The rules that you give parse are like hypotheses. Imagine you develop a
theory that you hope will explain the input. You give the "theory" (rules)
to the Parse function to check to see if you were right.
To check you rules, parse conducts experiments. It moves through the input
matching what it sees with your explanation. Each rule you give parse has
to complete to be successful. If it completes then the input that was
explained by that rule is left behind has having been dealt with. Parse
ticks off the successful rule and gets the next appropriate rule. In order
to tick off compound rules - those enclosed with a "[" and "]" - parse will
have to tick off each nested rule recursively.
If Parse finds that the rule fails to explain the input, it will discard the
rule and backtrack in the input to the point where it started trying to
match the rule that failed. Then it sees if you have anything left in your
theory to describe what it is seeing. If not parse returns a value to you
indicating that your theory was "false".
If parse runs out of input, but your theory hasn't finished (you proposed
that there should be more there than there is), parse will again return a
value of "false"
If after processing everything, parse finds your theory was accurate you get
the value "true" returned to you.
Some of the valid keywords that you can put in a parse rule do not have any
effect on your "theory". They exist to allow side effects to occur while
parse is working through the "experiment".

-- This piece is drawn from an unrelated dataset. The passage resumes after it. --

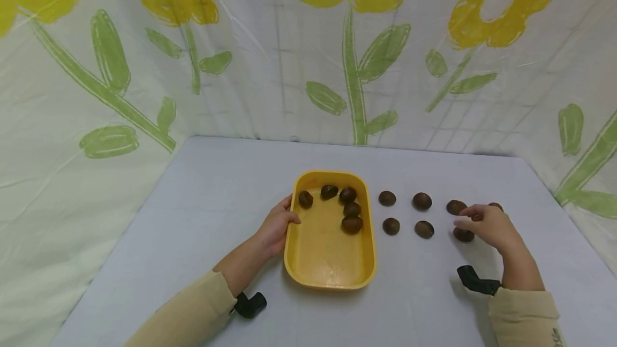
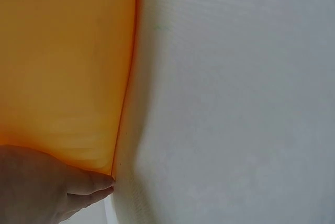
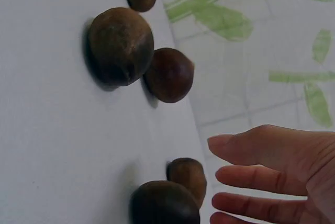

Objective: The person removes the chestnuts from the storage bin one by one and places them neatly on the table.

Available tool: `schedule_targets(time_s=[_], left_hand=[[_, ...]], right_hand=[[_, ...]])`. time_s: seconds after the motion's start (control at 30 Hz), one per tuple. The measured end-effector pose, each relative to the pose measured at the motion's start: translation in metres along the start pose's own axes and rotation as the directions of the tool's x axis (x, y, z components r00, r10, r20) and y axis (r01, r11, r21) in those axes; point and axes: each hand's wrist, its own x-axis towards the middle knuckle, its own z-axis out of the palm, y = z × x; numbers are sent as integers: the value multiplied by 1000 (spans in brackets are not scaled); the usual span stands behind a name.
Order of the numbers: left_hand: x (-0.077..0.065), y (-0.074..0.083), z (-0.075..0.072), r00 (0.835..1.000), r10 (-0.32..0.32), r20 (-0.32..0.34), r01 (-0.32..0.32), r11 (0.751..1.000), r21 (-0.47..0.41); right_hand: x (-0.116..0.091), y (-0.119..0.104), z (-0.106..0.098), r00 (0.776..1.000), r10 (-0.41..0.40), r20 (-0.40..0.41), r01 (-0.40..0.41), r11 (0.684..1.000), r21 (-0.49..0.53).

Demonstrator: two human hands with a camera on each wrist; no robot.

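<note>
My left hand (image 1: 276, 228) grips the left side of a yellow plastic tray (image 1: 288, 261), thumb over the rim. In the left wrist view the fingers (image 2: 91, 182) lie against the tray's outer wall (image 2: 68, 72). Several brown chestnuts (image 1: 352, 224) sit in its upper part. Reaching over the right end of two rows of chestnuts, my right hand (image 1: 491, 227) has its fingers extended and holds nothing. Under its fingertips is a front-row chestnut (image 1: 464, 235); just left lies a back-row chestnut (image 1: 455, 207). Another chestnut (image 1: 496, 205) is partly hidden behind the hand.
More chestnuts (image 1: 422, 201) lie spaced out between the tray and my right hand. All stand on a white-covered table (image 1: 217, 186). A curtain with painted yellow flowers (image 1: 260, 68) hangs behind it. Black wrist-worn devices (image 1: 478, 281) jut out beside both wrists.
</note>
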Motion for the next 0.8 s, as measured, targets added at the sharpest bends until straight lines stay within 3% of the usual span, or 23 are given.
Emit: schedule_targets(time_s=[0.43,0.63,0.8], left_hand=[[0,-1,-1,1000,6,13,-6,1000,-19],[0,-1,0,1000,4,12,-4,1000,-20],[0,-1,0,1000,11,9,-11,1000,-14]], right_hand=[[4,-34,-7,991,-78,-109,83,995,46],[7,-54,-10,995,-62,-80,67,996,61],[14,-70,-13,991,-101,-89,108,991,83]])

Ok, some example rules. Each of these is a single rule and parse will need
to tick each off as being successful.
Rule Description
--------------------------
<
Expect the string consisting of a single less-than
character
thru {"} Expect 1 or more characters up to and including the
double-quote character
to {<} Expect 1 or more characters finishing with, but not
including the less-than character
4 digits Expect 4 occurrences of the pattern matched by the rule
named "digits".
copy name Set the word "name" to a copy of the input sequence that is
matched by the very next rule.
(print name) On encountering this execute it.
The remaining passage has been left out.